Since this time, Capuçon has established himself as a soloist at the very highest level. He has played concerti with orchestras such as the Berlin Philharmonic under Haitink and Robertson, the Boston Symphony under Dohnanyi, the Orchestre de Paris under Eschenbach and the Simon Bolivar orchestra under Dudamel. Capuçon also tours extensively as a solo recitalist and will perform complete cycles of the Beethoven violin sonatas with pianist Frank Braley around the world during the coming seasons.
Upcoming concerto engagements for Capucon include concerts with the London Symphony Orchestra with Harding, City of Birmingham Symphony with Morlot, Philadelphia Orchestra with Bychkov, Chicago Symphony with Nezet-Seguin and Chamber Orchestra of Europe with Haitink.
Capuçon has a great commitment to performing chamber music and has worked with Argerich, Barenboim, Bronfman, Grimaud, Kovacevich, Pires, Pletnev, Repin, Bashmet and Mørk, as well as with his brother and regular collaborator cellist Gautier Capuçon. These collaborations have taken him to the festivals of Edinburgh, London (Mostly Mozart), Berlin, Lucerne, Verbier, Aix-en-Provence, Roque d’Anthéron, San Sebastian, Stresa, Tanglewood and many others.
Capuçon records exclusively for Virgin Classics. His most recent recording was of Beethoven Sonatas for violin and piano with Frank Braley. He also recorded the Beethoven and Korngold concertos with the Rotterdam Philharmonic and Yannick Nezet-Seguin. Since 2007 Renaud Capucon has been an Ambassador for the Zegna & Music project, which was founded in 1997 as a philanthropic activity to promote music and its values.
Renaud Capuçon plays the Guarneri del Gesù “Panette” (1737) that belonged to Isaac Stern, bought for him by the Banca Svizzera Italiana (BSI).
• 2nd appearance at the Al Bustan Festival
Khatia Buniatishvili, piano
As Pablo Casals once did before, Khatia Buniatishvili places the human being at the centre of her art. The fundamental values handed down from the Enlightenment are not up for discussion. Were there a fire and a choice to be made between child and painting, she would not hesitate for a second. Yet, once she had pulled the child from the blaze, she would take it to the Museum of Fine Arts so that it might become a painter. No need to save “the fire” (as Cocteau replied) because it already burns her eyes, rages in her fingers and warms her heart.

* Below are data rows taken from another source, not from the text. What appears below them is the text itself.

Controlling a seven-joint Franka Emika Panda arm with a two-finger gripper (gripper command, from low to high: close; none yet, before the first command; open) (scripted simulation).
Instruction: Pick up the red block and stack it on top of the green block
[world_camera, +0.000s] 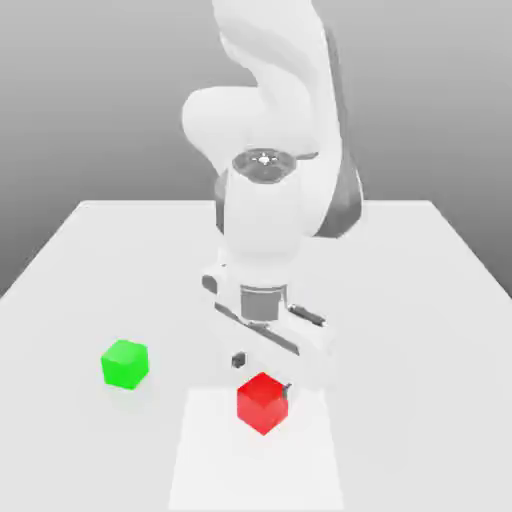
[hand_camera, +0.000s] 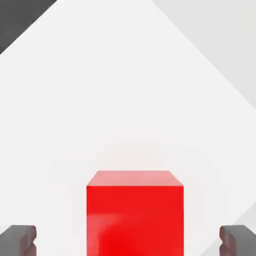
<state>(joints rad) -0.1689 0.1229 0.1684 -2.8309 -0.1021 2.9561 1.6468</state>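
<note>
Exterior view first: you see the green block sitting on the white table. At about four o'clock from it, well apart, sits the red block. Your gripper hangs just above the red block, fingers spread wide, holding nothing.
</note>
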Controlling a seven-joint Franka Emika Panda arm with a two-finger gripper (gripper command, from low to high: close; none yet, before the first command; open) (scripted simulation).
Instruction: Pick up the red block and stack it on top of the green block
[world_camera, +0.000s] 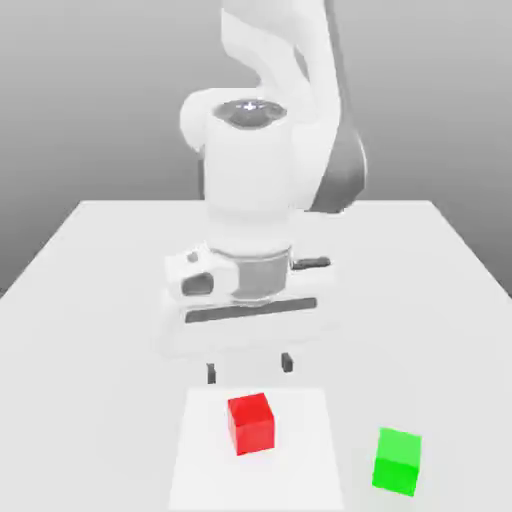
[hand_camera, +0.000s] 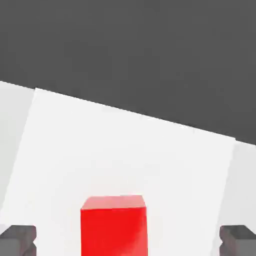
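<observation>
The red block (world_camera: 251, 423) rests on a white sheet (world_camera: 200, 460) near the table's front. To the exterior view's right of it, on the bare table, stands the green block (world_camera: 398, 461), apart from the red one. My gripper (world_camera: 250, 369) hangs open above the table, just behind the red block and higher than it, its two dark fingertips (world_camera: 211, 373) spread wide. In the hand view the red block (hand_camera: 114, 225) lies between the two dark fingertips (hand_camera: 18, 240), with nothing touching it.
The white table (world_camera: 90, 280) stretches wide around both blocks. The arm's bulky white body (world_camera: 255, 200) rises behind the gripper. The table's front edge lies close to both blocks.
</observation>
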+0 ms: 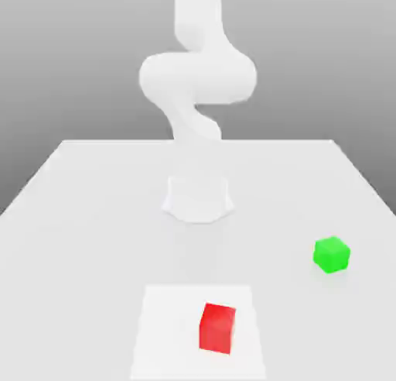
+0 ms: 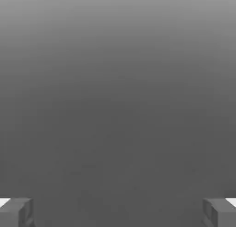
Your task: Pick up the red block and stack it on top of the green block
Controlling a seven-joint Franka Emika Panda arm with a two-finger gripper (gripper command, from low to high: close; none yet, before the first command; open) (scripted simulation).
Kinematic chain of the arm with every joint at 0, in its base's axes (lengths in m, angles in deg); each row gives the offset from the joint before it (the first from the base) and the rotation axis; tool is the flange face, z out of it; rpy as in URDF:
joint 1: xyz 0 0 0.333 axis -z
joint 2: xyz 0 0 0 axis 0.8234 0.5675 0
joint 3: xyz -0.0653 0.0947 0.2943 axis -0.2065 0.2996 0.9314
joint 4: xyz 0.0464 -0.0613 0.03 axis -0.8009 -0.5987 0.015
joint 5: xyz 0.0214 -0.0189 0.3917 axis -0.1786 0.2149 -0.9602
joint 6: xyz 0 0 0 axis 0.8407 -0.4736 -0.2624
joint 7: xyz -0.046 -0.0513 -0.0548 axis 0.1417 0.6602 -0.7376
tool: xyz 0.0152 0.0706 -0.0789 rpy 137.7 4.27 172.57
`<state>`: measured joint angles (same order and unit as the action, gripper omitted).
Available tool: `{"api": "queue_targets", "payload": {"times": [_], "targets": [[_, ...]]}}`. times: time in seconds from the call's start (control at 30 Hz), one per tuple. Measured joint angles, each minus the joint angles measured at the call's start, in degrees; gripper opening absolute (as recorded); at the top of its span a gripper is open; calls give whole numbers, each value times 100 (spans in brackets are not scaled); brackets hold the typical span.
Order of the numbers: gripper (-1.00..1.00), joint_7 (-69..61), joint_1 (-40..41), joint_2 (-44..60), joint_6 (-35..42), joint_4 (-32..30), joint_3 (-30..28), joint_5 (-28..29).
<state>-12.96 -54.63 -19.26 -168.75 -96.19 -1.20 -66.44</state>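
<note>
arm up, both blocks waiting on the table

going from the exterior view's left to its right: the white arm [image 1: 197,77] rises at the middle back, coiled above its base and well clear of both cubes. in front of it, near the table's [image 1: 69,240] front edge, the red block [image 1: 217,327] rests on a paler square patch [image 1: 166,333], untouched. well apart from it, further toward the exterior view's right and a little further back, the green block [image 1: 332,254] sits alone on the bare surface, corner turned toward the camera.

in the hand view the gripper [image 2: 118,212] is spread wide, its two fingertips [image 2: 16,211] at opposite edges with only grey background between them, holding nothing. that spread likely suits a descent over the red block, a step not yet begun.
</note>
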Motion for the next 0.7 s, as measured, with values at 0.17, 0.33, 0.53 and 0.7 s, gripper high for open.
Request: {"api": "queue_targets", "payload": {"times": [0.17, 0.33, 0.53, 0.7], "targets": [[0, 408, 162, 1074, -520, -396, 237, 73], [0, 826, 252, 2116, -1028, -781, 399, 176], [0, 1302, 307, 3363, -1629, -1241, 534, 261], [0, 1603, 246, 4392, -2136, -1626, 572, 200]]}}
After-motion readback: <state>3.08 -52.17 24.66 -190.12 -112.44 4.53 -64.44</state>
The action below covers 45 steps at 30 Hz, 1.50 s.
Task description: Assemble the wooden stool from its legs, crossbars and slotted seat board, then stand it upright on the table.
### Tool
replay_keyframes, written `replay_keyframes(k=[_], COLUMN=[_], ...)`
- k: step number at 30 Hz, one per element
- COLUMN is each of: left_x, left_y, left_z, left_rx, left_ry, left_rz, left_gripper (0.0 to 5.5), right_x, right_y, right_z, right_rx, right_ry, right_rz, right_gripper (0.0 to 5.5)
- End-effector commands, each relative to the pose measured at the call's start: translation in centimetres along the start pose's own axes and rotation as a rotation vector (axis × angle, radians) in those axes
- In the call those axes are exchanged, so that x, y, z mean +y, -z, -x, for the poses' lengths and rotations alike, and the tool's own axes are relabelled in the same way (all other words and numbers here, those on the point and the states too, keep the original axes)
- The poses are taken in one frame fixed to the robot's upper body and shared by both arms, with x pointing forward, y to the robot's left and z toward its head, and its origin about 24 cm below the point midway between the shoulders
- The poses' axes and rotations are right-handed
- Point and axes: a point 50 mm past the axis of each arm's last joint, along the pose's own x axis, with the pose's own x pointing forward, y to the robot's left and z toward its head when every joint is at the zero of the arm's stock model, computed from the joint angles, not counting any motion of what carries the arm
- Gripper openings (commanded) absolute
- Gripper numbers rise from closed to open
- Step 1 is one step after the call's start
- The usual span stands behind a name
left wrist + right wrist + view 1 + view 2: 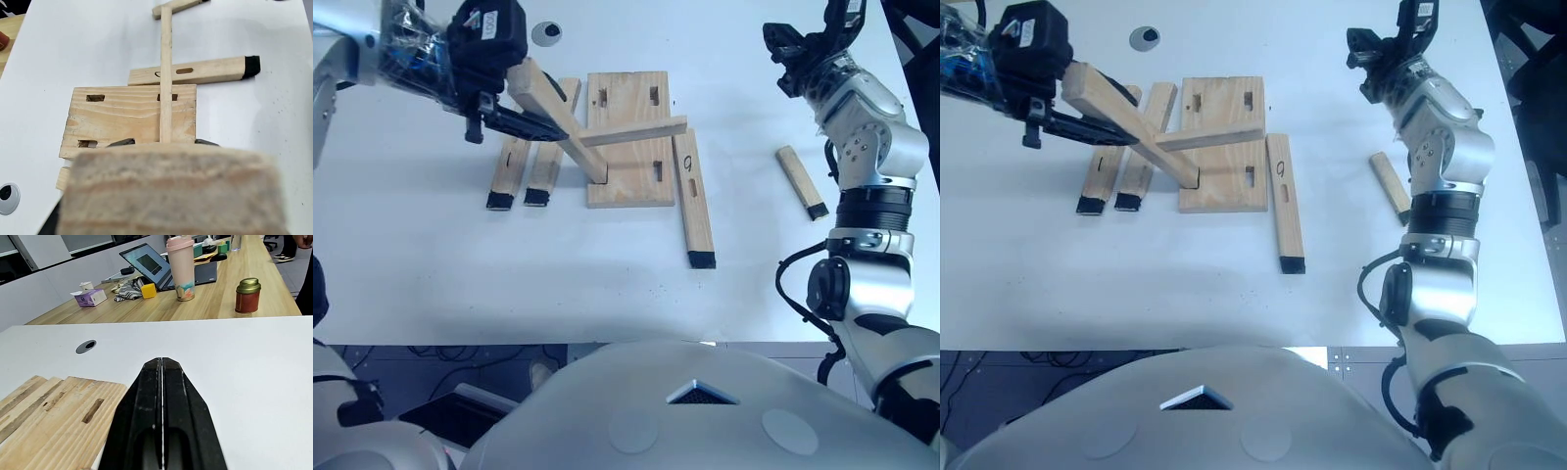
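My left hand [546, 127] is clamped on a tilted leg [540, 93] carrying a crossbar [636, 130]; the leg's lower end meets the seat board [628, 186] just right of that hand. My right hand [162, 363], fingers pressed together and empty, hovers over the counter [607, 294].

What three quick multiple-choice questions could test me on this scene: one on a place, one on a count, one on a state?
1. Where is the leg with the crossbar?
A. lying flat, untouched
B. in the left gripper, lower end at the seat board
C. upright on its own

2. How many legs lie side by side left of the seat board?
A. one
B. four
C. two

3. How are the right gripper's fingers?
A. shut, nothing between
B. wide open
C. shut on a leg

Answers: 1 B, the fingers clamp it; 2 C, a pair lies there; 3 A, the right wrist view shows them pressed together.
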Motion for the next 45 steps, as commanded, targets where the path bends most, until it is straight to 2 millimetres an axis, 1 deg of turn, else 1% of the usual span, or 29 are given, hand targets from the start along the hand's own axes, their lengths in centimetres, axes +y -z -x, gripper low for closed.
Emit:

Khatia, born in Batumi, Georgia, by the Black Sea, on the longest day of 1987, knows the price of freedom and independence, and understands the energy needed to stand tall in life. The example set by her parents did not go unheeded. During the chaotic period her country went through, Khatia’s parents had to display great resourcefulness to keep poverty at bay. Her mother, who introduced her to music, sewed together magnificent dresses for both her daughters from bits of cloth that she scavenged here and there. The sisters saw before their very eyes a model of creativity for smiling in the face of adversity.
The piano, however, has never posed a problem for Khatia. She has been blessed with impressive ability, giving her first concert at the age of six. For fun, her mother would leave a new musical score each day on her piano and, hungry, Khatia’s long, octopus-like arms would devour them. As she has never had to struggle with her instrument, she has always considered pianos from the whole world as friends from whom she must draw the best, respecting the oddities of their characters and sampling the charms of their personalities; while at the same time never looking to change them or make them her martyrs. Her sister Gvastsa is an excellent pianist too. Together they make a quite complementary duo as one has her feet on the ground and the other is supersonic.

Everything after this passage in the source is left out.